There is a temptation to compare Murnane with W. G. Sebald and Roberto Bolaño, two writers who, like Murnane, were both dry and passionate, both writing out of their own historically delimited world but asking the ultimate questions. Murnane differs from these writers, though, in at least two respects. First, he is alive; he is fond of referring to himself as “the breathing author,” as per Booth’s theories. While Sebald and Bolaño accrued much of their truly global fame after their deaths, Murnane seems determined to do it while he is still with us. Secondly, at least part of the importance of Sebald and Bolaño had to do with politics. Murnane is not incapable of political thought—his story “Land Deal” is a searing depiction of the white settlement of Australia as a nightmare from which Aboriginal dreamers are determined to awake—but he is not primarily political. Wrongly cast by certain Australian critics as an aesthetic mandarin, Murnane is hardly that. He is indeed a proletarian sage, immersed in Australian daily life, admiring the mansions of the wealthy magnates depicted in The Plains but knowing he will never be anything more than an object of their patronage. Murnane is dedicated to fiction above all, to its imaginative manifestation as fable and gesture. But this dedication is not meant to be a mere foil to reality. The narrators of Murnane’s fictions are, indeed, powerless to do anything but follow the lead of the images that festoon their minds; their volition is contingent; they are led by their own fascinations. Creating art is less an exercise of will than an inadvertent grace.

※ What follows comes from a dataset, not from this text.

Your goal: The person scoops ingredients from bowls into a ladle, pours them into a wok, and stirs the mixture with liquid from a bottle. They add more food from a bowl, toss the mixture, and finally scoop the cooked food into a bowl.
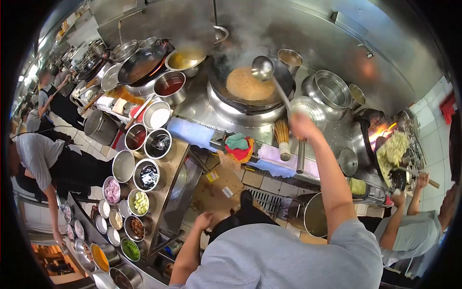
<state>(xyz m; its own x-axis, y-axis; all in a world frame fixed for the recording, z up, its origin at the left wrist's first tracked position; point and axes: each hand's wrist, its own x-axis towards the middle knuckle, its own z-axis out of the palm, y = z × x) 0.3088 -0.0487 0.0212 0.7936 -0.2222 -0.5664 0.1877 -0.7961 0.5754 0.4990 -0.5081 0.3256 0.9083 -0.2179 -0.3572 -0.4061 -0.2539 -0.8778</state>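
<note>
My right hand (303, 126) is closed around the handle of a long steel ladle (263, 68). The ladle's bowl hangs over a large dark wok (221, 89) on the burner, above a steaming brownish liquid (248, 85). Below and beside this hand, a perforated strainer (310, 110) lies on the stove, with a bamboo wok brush (283, 139) near its handle. Down by my body, my left hand (204, 220) is loosely curled with nothing seen in it, nearest the edge of the side counter and a flattened cardboard sheet (216, 188) on the floor.
Left, a steel counter (168, 166) bears bowls of chopped onion (111, 190), greens (130, 249) and sauces. Folded cloths (238, 147) lie on the stove's front edge. A large pot (315, 216) stands right. One co-worker (409, 231) tosses food over flames; another person (38, 159) leans over bowls.
</note>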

Murnane is a very personal writer. Or, to put it another way, as Booth’s narratological theories would suggest—the implied author of Murnane’s texts is an intensely personal one. This makes the implied reader of these texts a highly personal one too. We put our own selves into Murnane’s work partially because their systemic awareness asks that we make a reciprocal investment tantamount to that which has been made by our authorial interlocutor. Thus, it is not a will o’ the wisp that critics have read Murnane so subjectively. Yet none of the established critical guides to Murnane, including the present writer, should be allowed to have the final word. Murnane is a writer to be experienced individually, as each reader embarks on their own journey in quest of, as the narrator of “Sipping the Essence” (Landscape With Landscape) put it, “something richly colored like Queensland that was not quite within my grasp.”